According to debkafile‘s intelligence sources, the United States hurriedly injected Marines to the south on Monday in direct response to the enemy’s redeployment. That too is why the first US troop engagement was with a Taliban convoy approaching the Pakistani frontier. For the US Marines’ immediate objective is not to join the Northern Alliance offensive for the capture of Mullah Omar’s bastion of Kandahar, but to block off the continuing passage of Taliban and al Qaeda units across the highly porous frontier.

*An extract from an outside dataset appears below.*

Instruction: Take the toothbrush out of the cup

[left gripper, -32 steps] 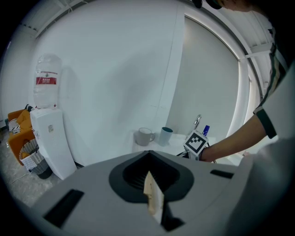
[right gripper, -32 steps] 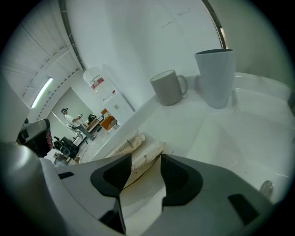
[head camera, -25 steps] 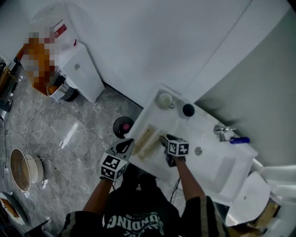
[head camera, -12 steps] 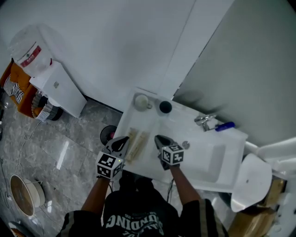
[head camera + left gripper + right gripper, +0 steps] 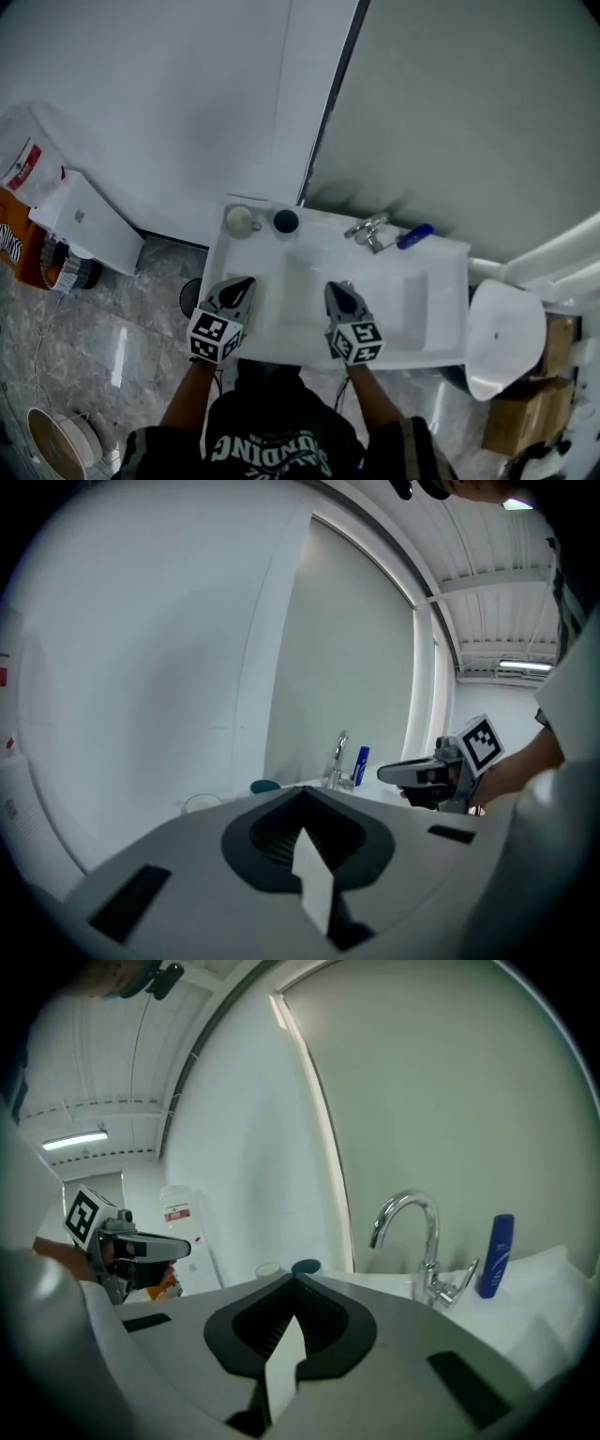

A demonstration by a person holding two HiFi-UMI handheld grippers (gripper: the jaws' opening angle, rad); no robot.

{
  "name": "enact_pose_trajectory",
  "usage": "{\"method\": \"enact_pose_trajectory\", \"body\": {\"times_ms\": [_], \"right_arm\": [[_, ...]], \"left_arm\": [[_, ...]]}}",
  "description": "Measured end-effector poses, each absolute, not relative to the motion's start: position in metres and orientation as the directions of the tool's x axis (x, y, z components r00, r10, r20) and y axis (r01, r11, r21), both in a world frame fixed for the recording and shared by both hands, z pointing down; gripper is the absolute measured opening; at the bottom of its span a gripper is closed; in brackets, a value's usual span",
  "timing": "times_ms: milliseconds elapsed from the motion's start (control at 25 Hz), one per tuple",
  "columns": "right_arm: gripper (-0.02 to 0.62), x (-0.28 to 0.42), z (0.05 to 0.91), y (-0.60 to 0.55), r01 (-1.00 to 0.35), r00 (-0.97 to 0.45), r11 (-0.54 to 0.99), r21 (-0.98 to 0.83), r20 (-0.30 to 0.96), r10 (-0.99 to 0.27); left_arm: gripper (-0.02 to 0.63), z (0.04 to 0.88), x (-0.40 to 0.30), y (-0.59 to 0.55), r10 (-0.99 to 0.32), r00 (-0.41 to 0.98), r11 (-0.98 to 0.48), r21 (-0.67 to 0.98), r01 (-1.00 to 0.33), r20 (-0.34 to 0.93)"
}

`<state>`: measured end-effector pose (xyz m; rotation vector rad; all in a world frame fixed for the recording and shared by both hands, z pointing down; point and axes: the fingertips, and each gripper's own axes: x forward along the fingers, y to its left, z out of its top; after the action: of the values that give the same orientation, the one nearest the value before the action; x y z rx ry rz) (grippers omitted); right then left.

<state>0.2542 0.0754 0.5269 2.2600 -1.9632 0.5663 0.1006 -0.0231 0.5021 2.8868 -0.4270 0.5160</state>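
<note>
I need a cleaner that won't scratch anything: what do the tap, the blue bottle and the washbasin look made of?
The tap looks like chrome-plated metal: it is mirror-bright, with reflections along its curve. The blue bottle is probably plastic, smooth and evenly coloured with a soft sheen. The washbasin is white and glossy, likely ceramic, though moulded resin would look the same.

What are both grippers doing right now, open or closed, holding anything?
Left gripper: closed, empty.
Right gripper: just closed, empty.

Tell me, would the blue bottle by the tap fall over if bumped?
Probably yes: the blue bottle stands tall and narrow, so a nudge could tip it. It looks like smooth plastic, so likely light and slippery.
</note>
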Motion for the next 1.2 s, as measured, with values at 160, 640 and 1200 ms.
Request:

B. They took advantage of the turmoil and confusion of battle to creep away to the Hindu KushMountains. There is no evidence of this happening, but it accords with their commanders’ original plan; if it came to be, the suicide battle in Mazar-e-Sharif prison will not the last to be staged in Afghanistan.
C. The Tajik warlord Mohamed Daud of the Northern Alliance encircled the al Qaeda contingent and slaughtered its members then and there – or after taking them prisoner.
Whichever theory turns out to be fact, bin Laden and the Taliban leader Mullah Omar clearly remain operationally viable. But questions must be asked about the operational capabilities of the Northern Alliance. If their siege of Konduz was as effective as described, why did they fail to prevent a max exodus of enemy troops?
For a realistic summing up of the last ten days’ successful battles against the Taliban and al Qaeda, debkafile‘s military sources point out that the 15,000-strong Northern Alliance could never have pulled off these complex feats on their own. Their tanks may proudly fly their green-and-white flags, but Russian special forces generals, in command of ethnic Uzbek and Tajik fighters, managed the Northern Alliance tank war in close conjunction with US special forces.